What is it about the image of a dusty Land Rover parked on the rolling savanna of Africa? Is it the thought of exploration, freedom, and adventure?
In this blog, I link to a few Land Rover expeditions that have been used through the generations.
Land Rover Series I - 1948 to 1957
George Adamson drove from the UK back to Kenya as part of his honeymoon with Joy. His book, Bwana Game, tells the short story of his trip in his Series I Land Rover. The following photos are scans from his book. Apologies for the binding getting scanned in!
The Great 1953 Trek - a family of four drive from Bath, UK to Salisbury, Rhodesia (as it was known then).
Additional scanned photos from the various books I have sourced the information from. See the list at the end of the blog.
I spotted a number of articles written about this Series I, however, I have never been able to track down the owner. Here is one of the articles, including a number of scanned photos.
Land Rover Series II - 1958 to 1970
Series IIa - the primary difference between this model and the previous was the introduction of the diesel engine and eventually the headlights moved to the fenders.
My first Land Rover was a 1968 Series II. It was fully kitted for overland travel - this included a rooftop tent, fridge, 2nd battery, two diesel fuel tanks, an overdrive and a noisy 2.286L diesel engine. Fully loaded, the vehicle could cruise at 50mph but lacked power to even attempt a normal incline. Engaging low range, via the red knob lever, was the only way the vehicle could tackle any obstacle.

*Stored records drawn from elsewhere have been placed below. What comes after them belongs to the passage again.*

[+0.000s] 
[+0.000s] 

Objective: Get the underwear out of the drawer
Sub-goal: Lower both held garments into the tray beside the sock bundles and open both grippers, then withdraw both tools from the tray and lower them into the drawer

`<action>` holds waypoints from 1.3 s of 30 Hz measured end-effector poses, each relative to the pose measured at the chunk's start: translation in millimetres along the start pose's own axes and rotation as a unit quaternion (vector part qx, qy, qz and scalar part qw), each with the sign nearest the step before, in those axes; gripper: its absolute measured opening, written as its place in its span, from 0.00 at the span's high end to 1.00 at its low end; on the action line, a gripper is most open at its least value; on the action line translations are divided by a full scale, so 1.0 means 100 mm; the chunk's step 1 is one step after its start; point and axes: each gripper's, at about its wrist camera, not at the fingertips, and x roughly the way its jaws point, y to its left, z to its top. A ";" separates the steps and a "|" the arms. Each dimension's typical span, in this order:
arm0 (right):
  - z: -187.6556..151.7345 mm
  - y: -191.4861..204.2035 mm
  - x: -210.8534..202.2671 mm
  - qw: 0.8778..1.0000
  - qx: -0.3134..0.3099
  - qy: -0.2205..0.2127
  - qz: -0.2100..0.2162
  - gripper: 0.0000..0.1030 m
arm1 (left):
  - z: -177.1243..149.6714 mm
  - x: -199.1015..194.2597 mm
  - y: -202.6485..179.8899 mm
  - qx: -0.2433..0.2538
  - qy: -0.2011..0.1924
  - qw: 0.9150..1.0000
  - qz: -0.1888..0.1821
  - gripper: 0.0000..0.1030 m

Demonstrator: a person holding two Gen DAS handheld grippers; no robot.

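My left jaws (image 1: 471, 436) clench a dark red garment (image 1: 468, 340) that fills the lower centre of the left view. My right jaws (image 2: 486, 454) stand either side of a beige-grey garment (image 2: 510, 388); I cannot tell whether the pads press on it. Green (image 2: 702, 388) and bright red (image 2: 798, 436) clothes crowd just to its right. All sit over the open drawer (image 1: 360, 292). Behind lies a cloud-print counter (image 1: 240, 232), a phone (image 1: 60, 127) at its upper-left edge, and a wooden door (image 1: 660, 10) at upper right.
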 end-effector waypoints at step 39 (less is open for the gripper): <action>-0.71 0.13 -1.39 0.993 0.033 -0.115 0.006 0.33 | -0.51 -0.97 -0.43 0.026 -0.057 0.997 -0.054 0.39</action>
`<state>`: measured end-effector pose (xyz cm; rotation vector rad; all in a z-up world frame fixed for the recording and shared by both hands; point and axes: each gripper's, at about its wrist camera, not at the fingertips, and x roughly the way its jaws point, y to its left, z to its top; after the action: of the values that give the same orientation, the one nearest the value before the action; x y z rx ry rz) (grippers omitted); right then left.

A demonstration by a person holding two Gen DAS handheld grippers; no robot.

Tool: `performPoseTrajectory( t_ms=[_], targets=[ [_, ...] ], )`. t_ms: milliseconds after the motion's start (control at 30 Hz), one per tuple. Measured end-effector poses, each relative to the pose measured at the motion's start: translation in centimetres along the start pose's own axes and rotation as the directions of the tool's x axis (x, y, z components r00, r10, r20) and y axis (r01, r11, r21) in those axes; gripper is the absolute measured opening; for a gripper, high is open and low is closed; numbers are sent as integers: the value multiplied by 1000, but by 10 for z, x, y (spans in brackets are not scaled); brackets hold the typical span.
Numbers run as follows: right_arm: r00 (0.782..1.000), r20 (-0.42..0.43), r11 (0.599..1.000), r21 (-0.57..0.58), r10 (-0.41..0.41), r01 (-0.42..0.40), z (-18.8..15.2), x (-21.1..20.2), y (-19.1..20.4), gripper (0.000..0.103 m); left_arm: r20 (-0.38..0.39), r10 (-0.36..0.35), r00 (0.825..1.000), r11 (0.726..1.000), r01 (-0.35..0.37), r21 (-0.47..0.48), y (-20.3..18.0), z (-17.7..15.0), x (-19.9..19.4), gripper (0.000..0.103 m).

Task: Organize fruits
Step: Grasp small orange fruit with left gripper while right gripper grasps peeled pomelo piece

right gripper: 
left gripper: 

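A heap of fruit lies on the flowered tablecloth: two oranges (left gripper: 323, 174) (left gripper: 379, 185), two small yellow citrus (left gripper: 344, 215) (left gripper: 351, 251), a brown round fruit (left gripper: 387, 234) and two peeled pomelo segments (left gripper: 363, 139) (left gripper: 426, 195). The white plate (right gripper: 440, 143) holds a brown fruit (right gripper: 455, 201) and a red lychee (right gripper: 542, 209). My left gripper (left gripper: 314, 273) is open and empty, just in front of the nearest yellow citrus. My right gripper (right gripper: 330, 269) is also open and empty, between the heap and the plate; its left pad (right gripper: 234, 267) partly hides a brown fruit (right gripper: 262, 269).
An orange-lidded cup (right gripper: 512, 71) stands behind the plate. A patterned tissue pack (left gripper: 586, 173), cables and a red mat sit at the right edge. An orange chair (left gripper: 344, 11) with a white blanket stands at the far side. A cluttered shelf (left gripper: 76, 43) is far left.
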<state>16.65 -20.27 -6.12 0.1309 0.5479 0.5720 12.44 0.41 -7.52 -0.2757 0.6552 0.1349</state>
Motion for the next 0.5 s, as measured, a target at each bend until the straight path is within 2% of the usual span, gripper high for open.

Land Rover Series III - 1975 to 1985
A few additional modifications took place however the base chassis and body shell remained unchanged to the average person. The model varied from a three door, to five door 109" chassis or the alternative short wheel base 88".
In recent years, overlanders have purposively chosen the Series III based on its rugged ability to endure all types of terrain, along with the basic mechanical knowledge required to keep the vehicle mobile.
A few websites are listed on The Africa Overland Network.
Under African Skies by Derek Lean
African Snail - Murray & Moira head South from the UK to South Africa via West Africa. Their vehicle had already completed a full Trans-Africa trip prior to them starting their expedition.
Series III Lightweight
I can't seem to find any trips across Africa which have used the Series III Lightweight (which was effectively the UK military version of the Series III 88"). The one trip, Dollars and Chocolate, used a lightweight from the UK to Nepal.
Land Rover 110 - 2.5 (non Turbo)
The first version of the iconic Land Rover Defender shape.
In and Out of Africa - Derek Tearne (Flickr Photos)
Land Rover 200 Tdi
With the development of fuel injection and the stability of turbos integrated into diesel engines, Land Rover
released the 110 Defender fitted with the 200Tdi engine. The base engine was a 2.5l turbo diesel.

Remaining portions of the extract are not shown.